- Required action
Write out all of the data without omission, exactly as shown.

- Source records
━━━━━━━━━━━━━━━━━━━━━━━━━━━━━━

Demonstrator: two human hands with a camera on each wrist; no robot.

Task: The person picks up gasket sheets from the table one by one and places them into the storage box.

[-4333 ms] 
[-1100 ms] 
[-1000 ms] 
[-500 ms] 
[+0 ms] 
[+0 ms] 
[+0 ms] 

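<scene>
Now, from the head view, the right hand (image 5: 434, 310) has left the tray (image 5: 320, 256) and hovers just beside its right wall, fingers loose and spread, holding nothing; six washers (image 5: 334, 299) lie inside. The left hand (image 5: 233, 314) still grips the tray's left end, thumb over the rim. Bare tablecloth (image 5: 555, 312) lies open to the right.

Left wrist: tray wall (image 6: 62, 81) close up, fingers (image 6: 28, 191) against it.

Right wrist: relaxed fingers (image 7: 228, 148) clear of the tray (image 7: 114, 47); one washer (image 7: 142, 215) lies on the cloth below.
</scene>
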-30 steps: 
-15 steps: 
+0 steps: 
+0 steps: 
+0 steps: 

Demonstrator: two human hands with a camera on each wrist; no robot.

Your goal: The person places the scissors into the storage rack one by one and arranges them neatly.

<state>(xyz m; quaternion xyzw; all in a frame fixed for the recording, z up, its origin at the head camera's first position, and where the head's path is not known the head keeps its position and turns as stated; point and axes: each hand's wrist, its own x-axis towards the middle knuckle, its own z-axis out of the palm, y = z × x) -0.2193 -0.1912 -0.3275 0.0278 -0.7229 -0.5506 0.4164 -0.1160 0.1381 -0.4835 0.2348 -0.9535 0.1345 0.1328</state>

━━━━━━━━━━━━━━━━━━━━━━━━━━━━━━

- Solved problem
Demonstrator: two human hands with a camera on each wrist; no robot.

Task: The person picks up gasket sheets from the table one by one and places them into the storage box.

[-4333 ms] 
[-1100 ms] 
[-1000 ms] 
[-500 ms] 
[+0 ms] 
[+0 ms] 
[+0 ms] 

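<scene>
Now, from the head view, the right hand (image 5: 434, 310) has left the tray (image 5: 320, 256) and hovers just beside its right wall, fingers loose and spread, holding nothing; six washers (image 5: 334, 299) lie inside. The left hand (image 5: 233, 314) still grips the tray's left end, thumb over the rim. Bare tablecloth (image 5: 555, 312) lies open to the right.

Left wrist: tray wall (image 6: 62, 81) close up, fingers (image 6: 28, 191) against it.

Right wrist: relaxed fingers (image 7: 228, 148) clear of the tray (image 7: 114, 47); one washer (image 7: 142, 215) lies on the cloth below.
</scene>
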-30 steps: 
-15 steps: 
+0 steps: 
+0 steps: 
+0 steps: 

Demonstrator: two human hands with a camera on each wrist; no robot.

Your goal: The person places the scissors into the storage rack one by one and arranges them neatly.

<state>(xyz m; quaternion xyzw; all in a frame fixed for the recording, z up, its origin at the head camera's first position, and where the head's path is not known the head keeps its position and turns as stated; point and axes: each hand's wrist, its own x-axis towards the middle knuckle, its own z-axis out of the palm, y = z × x) -0.2193 -0.1912 -0.3275 0.0278 -0.7229 -0.5506 0.4164 -0.1160 0.1381 -0.4835 0.2348 -0.9535 0.1345 0.1328</state>

No further work remains in this exercise.